Programming, as distinct from computer science, tends to be described as a craft or art, rather than a field of science or engineering. It’s learned by experience and by studying a loose collection of examples and rules passed down; don’t make functions “too long,” hide “unnecessary” details in abstractions, group “similar” functionality, don’t use global variables, avoid duplicating code. While these hint at some truly good ideas, they also suggest that perhaps the field’s underlying principles have yet to be understood.

Much more than anything in particular about C++, Alex’s work is about discovering these principles. It’s about the basic logic and math which govern programs. The power of this foundational approach is being recognized in more areas. (For example, see Apple’s WWDC session on Protocol-Oriented Programming.)

Generic programming starts with algorithms. Given an algorithm, how do we know it will work? To answer this question, a programmer must discover its essential mechanism and, consequently, the minimal requirements for it to work. These requirements are described as mathematical constraints on the algorithm’s inputs. From this understanding, we can express the algorithm in an implementation useful for others, called a component. Complex programs are written simply by combining simple components that are well understood.

Components facilitate abstraction and code reuse through minimalism; code is reduced to its essential function, as opposed to traditional black-box layering which merely hides information. Programs written this way also tend to be fast, which contributes to their reusability. If a component doesn’t perform, there will always be some performance-sensitive application that can’t use it. Of course, not every algorithm is the best choice for all needs, but those limitations should be imposed by the algorithm, not the implementation.

Alex’s work makes an additional contribution to the question, what does developing software look like in the future? Will we scavenge for snippets to piece together from the GitHub junkyard? Will programs be carefully specified and verified with formal proof systems? Can you npm install banking-app-starter-template and start customizing? Are all programs written by hobbyist C artisans? (the vision I’m most partial to)

Alex derives a different model from generic programming, resembling engineering as done in other fields. Mathematicians and computer scientists discover algorithms. Software engineers work together as an industry to implement these as standard components with a high degree of professionalism. These are distributed as standardized catalogs. Each component is documented in detail, with references to academic literature. They specify their requirements and complexity in mathematical terms. It displays graphs of their performance on various data sets. Programmers carefully select components that fit their needs and assemble them into applications. To understand these catalogs and make contributions of their own, programmers must be educated in basic mathematics and computer science in the same way that engineers require physics and calculus.

– Justin Meiners


Original course by Alexander. A. Stepanov.


Course notes were assembled from videos, course materials, interviews, and books by Justin Meiners in 2021. The lectures were given in 2013 at A9. These notes are intended to share scientific information for educational and historical purposes. This is a non-commercial project. Most of the code comes from Ryan Ernst’s repo, who attended the lectures.

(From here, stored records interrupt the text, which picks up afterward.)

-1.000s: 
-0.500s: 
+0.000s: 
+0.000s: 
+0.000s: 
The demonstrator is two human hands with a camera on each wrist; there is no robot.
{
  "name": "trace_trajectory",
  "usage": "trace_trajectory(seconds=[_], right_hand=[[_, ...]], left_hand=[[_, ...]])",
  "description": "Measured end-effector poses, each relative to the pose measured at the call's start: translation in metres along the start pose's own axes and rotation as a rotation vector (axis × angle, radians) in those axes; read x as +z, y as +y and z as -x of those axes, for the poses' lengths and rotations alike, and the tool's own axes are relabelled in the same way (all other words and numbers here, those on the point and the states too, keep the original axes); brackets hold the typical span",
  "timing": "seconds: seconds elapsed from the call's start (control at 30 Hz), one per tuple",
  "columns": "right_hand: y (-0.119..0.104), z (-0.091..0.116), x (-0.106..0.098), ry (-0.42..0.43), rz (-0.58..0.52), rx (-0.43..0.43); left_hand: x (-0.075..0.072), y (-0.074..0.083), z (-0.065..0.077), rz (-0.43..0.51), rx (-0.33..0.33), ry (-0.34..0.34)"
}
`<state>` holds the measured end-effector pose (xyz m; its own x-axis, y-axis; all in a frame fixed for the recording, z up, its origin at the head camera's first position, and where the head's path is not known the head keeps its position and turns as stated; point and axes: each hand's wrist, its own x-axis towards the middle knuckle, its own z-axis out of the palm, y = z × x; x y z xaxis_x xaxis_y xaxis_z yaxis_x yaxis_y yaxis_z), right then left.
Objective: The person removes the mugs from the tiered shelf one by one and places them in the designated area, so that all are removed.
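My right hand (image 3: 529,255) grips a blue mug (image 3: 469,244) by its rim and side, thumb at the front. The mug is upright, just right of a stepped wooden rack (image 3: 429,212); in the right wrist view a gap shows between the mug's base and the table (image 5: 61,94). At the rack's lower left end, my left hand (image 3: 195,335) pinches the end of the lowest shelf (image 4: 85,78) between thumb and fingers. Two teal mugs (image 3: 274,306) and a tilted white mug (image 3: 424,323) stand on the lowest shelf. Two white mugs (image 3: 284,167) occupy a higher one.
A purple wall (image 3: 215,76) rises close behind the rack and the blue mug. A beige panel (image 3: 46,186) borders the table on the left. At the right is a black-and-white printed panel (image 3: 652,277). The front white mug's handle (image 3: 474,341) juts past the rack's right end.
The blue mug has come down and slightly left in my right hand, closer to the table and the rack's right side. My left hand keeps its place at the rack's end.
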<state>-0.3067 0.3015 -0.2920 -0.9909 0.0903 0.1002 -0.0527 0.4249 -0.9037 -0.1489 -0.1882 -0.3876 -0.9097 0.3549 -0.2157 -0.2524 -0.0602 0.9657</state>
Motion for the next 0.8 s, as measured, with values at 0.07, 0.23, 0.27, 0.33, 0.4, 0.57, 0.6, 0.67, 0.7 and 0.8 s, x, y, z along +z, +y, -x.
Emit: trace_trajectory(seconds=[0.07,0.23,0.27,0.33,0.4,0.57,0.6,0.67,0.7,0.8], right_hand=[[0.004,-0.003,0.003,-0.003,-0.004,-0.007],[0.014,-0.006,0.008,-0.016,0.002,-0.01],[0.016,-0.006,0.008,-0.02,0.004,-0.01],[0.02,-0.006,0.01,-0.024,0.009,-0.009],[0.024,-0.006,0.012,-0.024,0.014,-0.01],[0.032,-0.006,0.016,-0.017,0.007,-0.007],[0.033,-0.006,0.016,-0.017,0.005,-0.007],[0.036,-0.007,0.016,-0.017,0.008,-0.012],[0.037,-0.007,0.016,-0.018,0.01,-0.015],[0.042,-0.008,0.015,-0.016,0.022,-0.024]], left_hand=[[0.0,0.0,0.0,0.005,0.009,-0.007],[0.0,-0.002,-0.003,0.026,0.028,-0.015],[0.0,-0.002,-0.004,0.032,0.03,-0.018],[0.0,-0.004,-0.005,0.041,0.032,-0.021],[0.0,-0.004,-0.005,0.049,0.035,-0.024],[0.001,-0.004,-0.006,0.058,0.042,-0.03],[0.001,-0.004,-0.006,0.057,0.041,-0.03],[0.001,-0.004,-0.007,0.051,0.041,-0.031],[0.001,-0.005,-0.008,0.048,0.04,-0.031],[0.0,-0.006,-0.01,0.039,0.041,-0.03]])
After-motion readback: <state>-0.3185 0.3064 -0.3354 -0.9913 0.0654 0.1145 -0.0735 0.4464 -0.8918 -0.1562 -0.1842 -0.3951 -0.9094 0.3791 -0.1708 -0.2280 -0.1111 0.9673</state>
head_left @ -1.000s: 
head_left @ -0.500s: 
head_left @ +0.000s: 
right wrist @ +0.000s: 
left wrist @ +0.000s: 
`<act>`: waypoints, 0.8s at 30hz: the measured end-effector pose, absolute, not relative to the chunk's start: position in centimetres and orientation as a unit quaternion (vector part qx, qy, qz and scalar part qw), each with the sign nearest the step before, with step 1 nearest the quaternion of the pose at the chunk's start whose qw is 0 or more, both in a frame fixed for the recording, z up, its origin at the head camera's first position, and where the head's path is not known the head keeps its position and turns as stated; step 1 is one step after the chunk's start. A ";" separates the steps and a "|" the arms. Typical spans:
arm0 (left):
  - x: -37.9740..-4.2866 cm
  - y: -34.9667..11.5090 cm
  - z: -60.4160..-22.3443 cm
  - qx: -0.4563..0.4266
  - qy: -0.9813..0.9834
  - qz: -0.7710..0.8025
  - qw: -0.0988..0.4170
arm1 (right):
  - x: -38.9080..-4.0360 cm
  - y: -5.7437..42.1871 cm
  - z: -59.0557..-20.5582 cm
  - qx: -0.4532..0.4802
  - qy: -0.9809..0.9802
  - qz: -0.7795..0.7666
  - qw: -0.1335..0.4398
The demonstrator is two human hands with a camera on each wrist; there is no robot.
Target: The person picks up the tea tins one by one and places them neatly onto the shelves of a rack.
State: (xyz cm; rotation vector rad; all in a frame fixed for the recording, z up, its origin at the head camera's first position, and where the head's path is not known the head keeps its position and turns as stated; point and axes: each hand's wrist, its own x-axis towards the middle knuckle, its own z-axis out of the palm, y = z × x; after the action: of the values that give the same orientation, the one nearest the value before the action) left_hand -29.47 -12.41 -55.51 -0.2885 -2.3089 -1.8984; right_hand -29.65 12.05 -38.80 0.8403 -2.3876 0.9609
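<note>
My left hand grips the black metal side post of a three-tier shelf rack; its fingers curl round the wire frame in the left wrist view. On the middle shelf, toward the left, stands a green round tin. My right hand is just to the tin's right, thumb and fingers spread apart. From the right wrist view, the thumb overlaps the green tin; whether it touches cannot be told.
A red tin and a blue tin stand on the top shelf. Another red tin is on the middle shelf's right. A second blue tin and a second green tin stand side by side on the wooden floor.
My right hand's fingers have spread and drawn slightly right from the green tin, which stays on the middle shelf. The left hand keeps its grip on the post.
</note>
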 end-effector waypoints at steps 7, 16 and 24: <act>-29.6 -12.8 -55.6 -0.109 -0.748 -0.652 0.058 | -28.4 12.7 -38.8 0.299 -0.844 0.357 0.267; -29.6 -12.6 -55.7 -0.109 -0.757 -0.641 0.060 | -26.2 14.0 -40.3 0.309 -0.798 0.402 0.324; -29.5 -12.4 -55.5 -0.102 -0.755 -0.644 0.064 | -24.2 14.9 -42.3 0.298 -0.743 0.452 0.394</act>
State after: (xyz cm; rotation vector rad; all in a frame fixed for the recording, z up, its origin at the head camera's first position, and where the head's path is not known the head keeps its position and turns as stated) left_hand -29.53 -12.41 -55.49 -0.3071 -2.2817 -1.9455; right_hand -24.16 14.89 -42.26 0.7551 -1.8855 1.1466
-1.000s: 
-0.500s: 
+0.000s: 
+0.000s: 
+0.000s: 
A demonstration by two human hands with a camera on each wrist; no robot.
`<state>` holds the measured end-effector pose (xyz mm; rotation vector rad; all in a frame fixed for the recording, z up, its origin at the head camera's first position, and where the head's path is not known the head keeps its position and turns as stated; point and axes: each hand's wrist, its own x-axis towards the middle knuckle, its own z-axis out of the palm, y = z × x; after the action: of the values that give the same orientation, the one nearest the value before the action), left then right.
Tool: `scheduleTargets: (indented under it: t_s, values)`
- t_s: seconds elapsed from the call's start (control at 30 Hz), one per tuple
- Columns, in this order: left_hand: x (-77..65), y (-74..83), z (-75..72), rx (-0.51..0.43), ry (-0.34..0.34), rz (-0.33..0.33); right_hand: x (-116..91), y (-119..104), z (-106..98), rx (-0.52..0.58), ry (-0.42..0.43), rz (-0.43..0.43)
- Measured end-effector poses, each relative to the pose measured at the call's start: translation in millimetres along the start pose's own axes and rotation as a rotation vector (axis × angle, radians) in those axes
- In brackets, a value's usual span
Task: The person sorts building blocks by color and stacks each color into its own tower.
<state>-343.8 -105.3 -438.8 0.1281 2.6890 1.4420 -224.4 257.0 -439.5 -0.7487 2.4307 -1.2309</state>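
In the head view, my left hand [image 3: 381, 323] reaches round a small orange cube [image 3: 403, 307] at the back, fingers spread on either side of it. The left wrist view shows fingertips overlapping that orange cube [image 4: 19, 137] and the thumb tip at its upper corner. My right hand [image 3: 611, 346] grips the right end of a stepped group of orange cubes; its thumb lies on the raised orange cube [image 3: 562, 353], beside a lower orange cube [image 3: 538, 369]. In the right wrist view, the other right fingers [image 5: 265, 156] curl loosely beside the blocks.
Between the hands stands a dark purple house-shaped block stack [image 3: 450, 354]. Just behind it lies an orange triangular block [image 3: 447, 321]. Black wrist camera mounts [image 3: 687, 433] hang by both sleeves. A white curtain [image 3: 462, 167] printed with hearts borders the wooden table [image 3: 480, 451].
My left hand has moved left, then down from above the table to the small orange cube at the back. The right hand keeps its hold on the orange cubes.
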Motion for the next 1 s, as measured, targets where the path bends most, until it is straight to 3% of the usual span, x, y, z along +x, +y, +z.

Special thanks to Alastair Harrison for his significant efforts editing and providing feedback.

The following people also helped provide corrections: Petter Holmberg, Ryan Pendleton, Frank Ettwein, Yuri Valentini.


Why do we need these notes if we can watch the videos?

This has all the information in an organized form, with references and working code.

The videos are often hard to watch due to the slow pace and interaction with the audience. Sometimes a mistake is made, and they go back and fix it. Alex may introduce a story and then finish it days later. Consequently, some videos have fewer than 800 views, and at least 10 of those views are mine.

Is all this information available in his books?

A majority of the information, but not the code, is available in other forms. In these lectures, you get history, opinions, motivation, practical tips, applications, and responses to criticism, all at once. This is not present in the books, especially “Elements of Programming” which is very formal. Having this rich context makes the books much more approachable and meaningful.

This is ten years old. Is it relevant for a C++ programmer today?

Absolutely. He will almost certainly teach you applicable things about current-day C++ and STL you did not know.

Is this relevant for a non-C++ programmer?

These ideas are not limited to C++ and are being adopted in more and more libraries and languages. I hardly ever write C++ anymore. But, if you have no familiarity with C++, then this presentation will probably be difficult to follow. Try the first lesson.

How similar is Alex’s vision to the “modern C++” style?

The emphasis on value types and templates over dynamically allocated objects with virtual members is similar, but I think that’s where the similarities end.

It’s important to emphasize that this is not a style guide, but a theory of programming. The C++ style is then one way of representing this theory in C++.

In my opinion, (somewhat supported by various comments made by Alex), most developments since C++11 seemed to have missed the point of STL. A lot of it has been partially understood and remixed in strange and inconsistent ways. Things which were understood, are no longer (see std::find is broken).

If you study these notes, you will find that Alex outlined much cleaner solutions to many of the problems which later C++ versions attempt to address. The most baffling of these to me are three-way comparison and ranges. I am unsure of his opinion on move semantics. I am unable to comment on whether the Concepts which made it into C++20 are anything like his original vision.

I have a correction, additional reference, or other helpful idea.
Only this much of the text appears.